Set down the data below without change, skipping the pictures it holds.
····················
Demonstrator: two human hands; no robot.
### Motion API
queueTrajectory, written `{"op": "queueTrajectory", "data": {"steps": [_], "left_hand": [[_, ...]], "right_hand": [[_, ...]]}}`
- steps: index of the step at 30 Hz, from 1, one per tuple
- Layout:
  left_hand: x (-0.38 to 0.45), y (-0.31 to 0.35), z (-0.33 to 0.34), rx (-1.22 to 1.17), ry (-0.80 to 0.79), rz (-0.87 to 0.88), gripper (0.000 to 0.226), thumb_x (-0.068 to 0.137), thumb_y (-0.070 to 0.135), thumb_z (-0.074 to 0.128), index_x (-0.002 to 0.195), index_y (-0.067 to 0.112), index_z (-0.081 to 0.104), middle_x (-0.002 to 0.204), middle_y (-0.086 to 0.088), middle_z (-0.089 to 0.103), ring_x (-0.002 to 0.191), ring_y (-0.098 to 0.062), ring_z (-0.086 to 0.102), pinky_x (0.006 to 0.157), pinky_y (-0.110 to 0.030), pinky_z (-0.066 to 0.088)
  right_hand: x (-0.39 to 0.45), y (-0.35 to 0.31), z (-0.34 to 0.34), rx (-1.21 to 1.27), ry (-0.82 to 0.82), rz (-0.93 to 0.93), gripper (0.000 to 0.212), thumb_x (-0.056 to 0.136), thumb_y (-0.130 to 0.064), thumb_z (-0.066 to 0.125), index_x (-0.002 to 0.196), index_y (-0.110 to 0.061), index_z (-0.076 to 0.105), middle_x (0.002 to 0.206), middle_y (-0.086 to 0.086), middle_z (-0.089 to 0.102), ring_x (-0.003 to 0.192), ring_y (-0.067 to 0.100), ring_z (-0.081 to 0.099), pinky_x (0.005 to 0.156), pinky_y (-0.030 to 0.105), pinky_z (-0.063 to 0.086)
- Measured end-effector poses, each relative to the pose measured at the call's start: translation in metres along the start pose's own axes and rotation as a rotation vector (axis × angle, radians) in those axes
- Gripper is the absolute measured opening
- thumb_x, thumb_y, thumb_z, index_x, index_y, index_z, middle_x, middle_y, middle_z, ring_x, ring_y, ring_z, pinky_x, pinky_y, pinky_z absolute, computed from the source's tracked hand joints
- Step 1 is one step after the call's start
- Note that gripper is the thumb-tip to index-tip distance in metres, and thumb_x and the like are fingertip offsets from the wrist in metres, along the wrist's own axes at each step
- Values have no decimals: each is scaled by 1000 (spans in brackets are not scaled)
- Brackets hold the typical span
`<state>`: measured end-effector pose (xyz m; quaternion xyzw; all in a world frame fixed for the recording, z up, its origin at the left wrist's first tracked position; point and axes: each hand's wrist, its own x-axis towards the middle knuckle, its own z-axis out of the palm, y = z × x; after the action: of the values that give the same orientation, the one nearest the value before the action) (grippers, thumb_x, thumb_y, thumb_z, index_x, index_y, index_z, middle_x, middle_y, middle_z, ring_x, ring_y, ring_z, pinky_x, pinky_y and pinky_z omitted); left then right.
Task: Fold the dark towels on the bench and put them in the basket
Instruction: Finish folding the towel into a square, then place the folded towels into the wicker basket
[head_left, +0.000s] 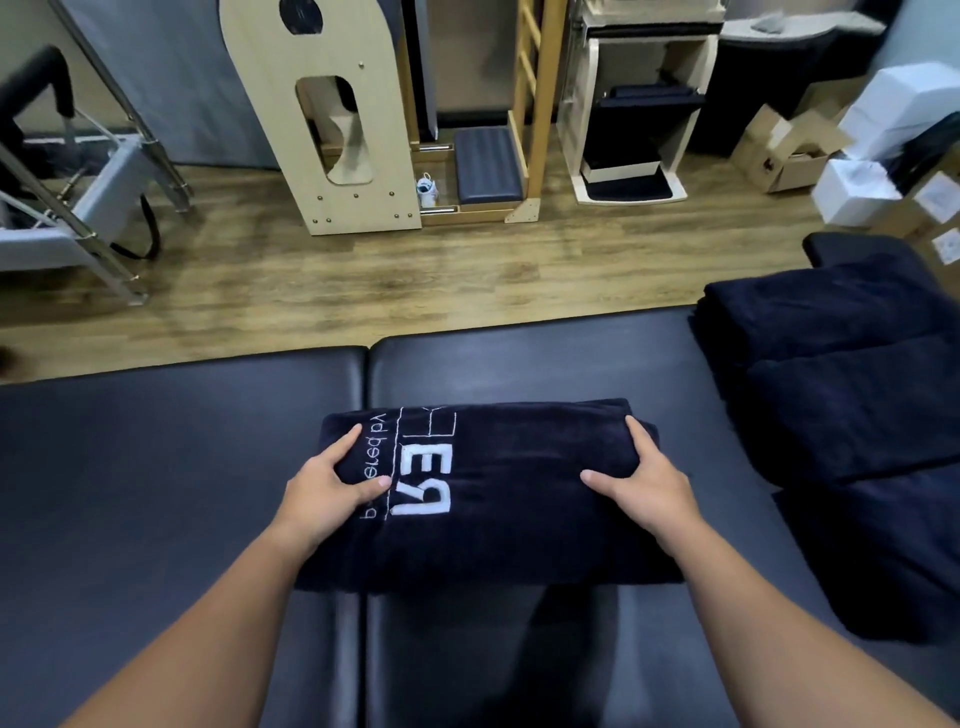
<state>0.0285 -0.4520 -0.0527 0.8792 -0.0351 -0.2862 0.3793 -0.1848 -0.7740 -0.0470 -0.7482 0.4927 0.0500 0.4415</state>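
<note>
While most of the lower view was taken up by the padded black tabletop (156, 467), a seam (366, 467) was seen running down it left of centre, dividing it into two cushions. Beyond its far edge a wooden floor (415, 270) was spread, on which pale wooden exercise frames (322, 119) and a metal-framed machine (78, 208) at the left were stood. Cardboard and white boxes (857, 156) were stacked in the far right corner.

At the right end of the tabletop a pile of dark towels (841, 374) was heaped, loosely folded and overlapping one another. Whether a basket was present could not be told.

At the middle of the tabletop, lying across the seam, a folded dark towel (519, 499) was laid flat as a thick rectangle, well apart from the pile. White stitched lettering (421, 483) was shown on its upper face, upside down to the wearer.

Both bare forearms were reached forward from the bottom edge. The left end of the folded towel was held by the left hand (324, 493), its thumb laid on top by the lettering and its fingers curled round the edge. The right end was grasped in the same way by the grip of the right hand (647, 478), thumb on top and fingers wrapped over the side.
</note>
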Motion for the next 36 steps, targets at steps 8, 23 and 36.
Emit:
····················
- _RESPONSE TO THIS EXERCISE_:
Demonstrator: two human hands; no robot.
### Motion API
queueTrajectory, written `{"op": "queueTrajectory", "data": {"steps": [_], "left_hand": [[_, ...]], "right_hand": [[_, ...]]}}`
- steps: index of the step at 30 Hz, from 1, one per tuple
- Layout:
  left_hand: x (-0.38 to 0.45), y (-0.31 to 0.35), z (-0.33 to 0.34), rx (-1.22 to 1.17), ry (-0.80 to 0.79), rz (-0.87 to 0.88), gripper (0.000 to 0.226), thumb_x (-0.068 to 0.137), thumb_y (-0.070 to 0.135), thumb_z (-0.074 to 0.128), index_x (-0.002 to 0.195), index_y (-0.067 to 0.112), index_z (-0.081 to 0.104), middle_x (-0.002 to 0.204), middle_y (-0.086 to 0.088), middle_z (-0.089 to 0.103), ring_x (-0.002 to 0.191), ring_y (-0.098 to 0.062), ring_z (-0.086 to 0.102), pinky_x (0.006 to 0.157), pinky_y (-0.110 to 0.030), pinky_z (-0.066 to 0.088)
  right_hand: x (-0.39 to 0.45), y (-0.35 to 0.31), z (-0.34 to 0.34), rx (-1.21 to 1.27), ry (-0.82 to 0.82), rz (-0.93 to 0.93), gripper (0.000 to 0.212), thumb_x (-0.056 to 0.136), thumb_y (-0.130 to 0.064), thumb_z (-0.066 to 0.125), index_x (-0.002 to 0.196), index_y (-0.110 to 0.061), index_z (-0.076 to 0.105), middle_x (0.002 to 0.206), middle_y (-0.086 to 0.086), middle_z (-0.089 to 0.102), ring_x (-0.003 to 0.192), ring_y (-0.067 to 0.100), ring_z (-0.081 to 0.099), pinky_x (0.005 to 0.156), pinky_y (-0.030 to 0.105), pinky_z (-0.063 to 0.086)
- Measured end-effector poses, each relative to the pose measured at the call's start: translation in metres along the start pose's own axes and rotation as a rotation vector (axis × angle, radians) in those axes
- Gripper is the absolute measured opening
- thumb_x, thumb_y, thumb_z, index_x, index_y, index_z, middle_x, middle_y, middle_z, ring_x, ring_y, ring_z, pinky_x, pinky_y, pinky_z absolute, computed from the source's tracked hand joints
- Step 1 is one step after the call's start
- Note that gripper is the thumb-tip to index-tip distance in metres, and thumb_x and the like are fingertip offsets from the wrist in metres, along the wrist's own axes at each step
- Values have no decimals: each is scaled by 1000 (spans in brackets are not scaled)
- Brackets hold the typical span
`<state>`: measured end-effector pose (xyz m; quaternion xyzw; all in a world frame fixed for the recording, z up, its origin at the left wrist's first tracked position; point and axes: each hand's wrist, its own x-axis towards the middle knuckle, its own z-axis out of the palm, y = z × x; after the action: of the values that give the same orientation, the one nearest the value before the action) (grippers, thumb_x, thumb_y, thumb_z, index_x, index_y, index_z, middle_x, middle_y, middle_z, ring_x, ring_y, ring_z, pinky_x, pinky_y and pinky_z omitted); left then right.
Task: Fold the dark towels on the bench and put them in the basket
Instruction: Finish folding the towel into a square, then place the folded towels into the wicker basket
[head_left, +0.000s] 
<state>0.0285 -0.4520 -0.0527 0.8792 -0.0351 -0.2862 0.3793 -0.1848 -0.7740 -0.0470 -0.7482 0.4927 0.0500 0.4415</state>
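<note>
While most of the lower view was taken up by the padded black tabletop (156, 467), a seam (366, 467) was seen running down it left of centre, dividing it into two cushions. Beyond its far edge a wooden floor (415, 270) was spread, on which pale wooden exercise frames (322, 119) and a metal-framed machine (78, 208) at the left were stood. Cardboard and white boxes (857, 156) were stacked in the far right corner.

At the right end of the tabletop a pile of dark towels (841, 374) was heaped, loosely folded and overlapping one another. Whether a basket was present could not be told.

At the middle of the tabletop, lying across the seam, a folded dark towel (519, 499) was laid flat as a thick rectangle, well apart from the pile. White stitched lettering (421, 483) was shown on its upper face, upside down to the wearer.

Both bare forearms were reached forward from the bottom edge. The left end of the folded towel was held by the left hand (324, 493), its thumb laid on top by the lettering and its fingers curled round the edge. The right end was grasped in the same way by the grip of the right hand (647, 478), thumb on top and fingers wrapped over the side.
</note>
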Motion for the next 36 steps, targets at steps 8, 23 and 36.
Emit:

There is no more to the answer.